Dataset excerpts
=== Section Start ===

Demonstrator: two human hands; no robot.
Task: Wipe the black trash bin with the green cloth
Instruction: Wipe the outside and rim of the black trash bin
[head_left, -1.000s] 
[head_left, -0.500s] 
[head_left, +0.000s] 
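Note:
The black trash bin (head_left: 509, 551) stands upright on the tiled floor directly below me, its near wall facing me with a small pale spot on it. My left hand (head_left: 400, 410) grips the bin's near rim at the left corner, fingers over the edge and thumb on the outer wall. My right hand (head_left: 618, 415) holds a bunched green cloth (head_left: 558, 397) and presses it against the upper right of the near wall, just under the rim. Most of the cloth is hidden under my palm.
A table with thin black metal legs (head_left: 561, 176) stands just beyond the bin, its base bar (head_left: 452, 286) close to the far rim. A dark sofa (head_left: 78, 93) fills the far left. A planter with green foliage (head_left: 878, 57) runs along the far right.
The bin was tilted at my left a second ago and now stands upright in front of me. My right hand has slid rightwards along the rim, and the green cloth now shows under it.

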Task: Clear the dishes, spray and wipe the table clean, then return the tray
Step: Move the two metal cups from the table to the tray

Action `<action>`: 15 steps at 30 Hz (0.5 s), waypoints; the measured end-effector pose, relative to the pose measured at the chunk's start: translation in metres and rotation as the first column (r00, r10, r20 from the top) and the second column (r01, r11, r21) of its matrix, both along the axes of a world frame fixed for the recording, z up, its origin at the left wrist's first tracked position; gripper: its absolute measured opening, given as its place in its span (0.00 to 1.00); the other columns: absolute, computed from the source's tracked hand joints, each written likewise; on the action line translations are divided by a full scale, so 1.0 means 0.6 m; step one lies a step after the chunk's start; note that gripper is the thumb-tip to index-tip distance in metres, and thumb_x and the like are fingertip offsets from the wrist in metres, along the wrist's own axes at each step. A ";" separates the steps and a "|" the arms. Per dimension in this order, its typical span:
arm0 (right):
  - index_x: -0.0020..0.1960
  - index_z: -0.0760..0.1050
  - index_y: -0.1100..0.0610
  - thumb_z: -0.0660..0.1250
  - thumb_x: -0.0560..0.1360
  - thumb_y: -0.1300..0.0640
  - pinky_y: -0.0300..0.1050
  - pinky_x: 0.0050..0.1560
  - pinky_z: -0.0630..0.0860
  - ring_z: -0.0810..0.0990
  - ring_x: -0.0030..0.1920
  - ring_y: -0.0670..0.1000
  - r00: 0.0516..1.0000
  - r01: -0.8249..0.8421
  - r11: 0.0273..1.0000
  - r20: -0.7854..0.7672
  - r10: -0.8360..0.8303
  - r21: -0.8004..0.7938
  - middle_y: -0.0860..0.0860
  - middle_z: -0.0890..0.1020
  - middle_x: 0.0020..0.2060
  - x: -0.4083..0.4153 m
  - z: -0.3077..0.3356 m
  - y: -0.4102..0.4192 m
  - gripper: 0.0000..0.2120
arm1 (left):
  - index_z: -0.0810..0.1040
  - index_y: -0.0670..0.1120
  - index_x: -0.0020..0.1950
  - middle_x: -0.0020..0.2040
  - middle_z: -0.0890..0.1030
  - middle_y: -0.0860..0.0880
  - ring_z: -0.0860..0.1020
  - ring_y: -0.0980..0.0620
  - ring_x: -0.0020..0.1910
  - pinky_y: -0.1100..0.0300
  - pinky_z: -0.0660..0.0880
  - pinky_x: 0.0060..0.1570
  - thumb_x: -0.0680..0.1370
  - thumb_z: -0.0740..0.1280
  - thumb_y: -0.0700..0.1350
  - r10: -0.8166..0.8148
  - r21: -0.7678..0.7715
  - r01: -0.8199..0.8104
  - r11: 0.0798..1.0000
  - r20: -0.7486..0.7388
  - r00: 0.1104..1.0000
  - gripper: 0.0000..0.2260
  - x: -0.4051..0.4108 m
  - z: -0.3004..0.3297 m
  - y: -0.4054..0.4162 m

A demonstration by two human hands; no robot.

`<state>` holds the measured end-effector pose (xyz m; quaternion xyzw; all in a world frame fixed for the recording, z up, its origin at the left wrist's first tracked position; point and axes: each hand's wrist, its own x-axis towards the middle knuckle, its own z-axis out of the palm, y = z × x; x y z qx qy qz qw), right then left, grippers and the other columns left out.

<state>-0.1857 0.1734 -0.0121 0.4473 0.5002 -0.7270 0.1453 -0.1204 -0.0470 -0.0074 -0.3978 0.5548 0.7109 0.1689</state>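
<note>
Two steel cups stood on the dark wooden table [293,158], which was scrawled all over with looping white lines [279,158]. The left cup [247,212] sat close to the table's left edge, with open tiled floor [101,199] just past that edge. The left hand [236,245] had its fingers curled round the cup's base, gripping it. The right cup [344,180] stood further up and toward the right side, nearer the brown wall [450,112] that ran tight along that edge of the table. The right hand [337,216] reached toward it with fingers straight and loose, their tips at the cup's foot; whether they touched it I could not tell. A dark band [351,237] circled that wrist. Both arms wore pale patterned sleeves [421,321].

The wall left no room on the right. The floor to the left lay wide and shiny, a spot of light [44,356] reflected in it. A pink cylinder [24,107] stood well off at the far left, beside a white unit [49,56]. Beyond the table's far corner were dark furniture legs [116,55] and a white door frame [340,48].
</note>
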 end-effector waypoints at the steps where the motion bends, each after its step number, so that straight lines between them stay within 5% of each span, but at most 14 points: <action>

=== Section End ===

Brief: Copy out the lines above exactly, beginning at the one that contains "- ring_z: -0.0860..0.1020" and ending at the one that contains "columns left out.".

Response for this exercise:
  - ring_z: -0.0860..0.1020
  - ring_y: -0.0980..0.0620
  - ring_x: -0.0020..0.1910
  - pinky_y: -0.1100..0.0300
  - pinky_z: -0.0660..0.0880
  - pinky_x: 0.0060..0.1570
  - thumb_x: -0.0680..0.1370
  - thumb_z: -0.0740..0.1280
  - thumb_y: -0.0700..0.1350
  - r10: -0.8166..0.8148
  - r21: -0.7678..0.7715
  - r01: -0.8199..0.8104
  - r11: 0.0798..1.0000
  - r20: -0.7486..0.7388
  - r00: 0.1104..1.0000
  - gripper: 0.0000..0.2260
  - x: -0.4051..0.4108 m
  - z: -0.3004..0.3297 m
  - y: -0.4054..0.4162 m

A demonstration by two human hands; no robot.

`<state>` holds the measured end-effector pose (xyz m; quaternion xyzw; all in a world frame fixed for the recording, z up, its origin at the left wrist's first tracked position; point and axes: each hand's wrist, its own x-axis towards the middle knuckle, its own z-axis out of the palm, y = z × x; x y z qx qy qz qw), right then left, grippers and the other columns left out.

Nothing more belongs to the answer.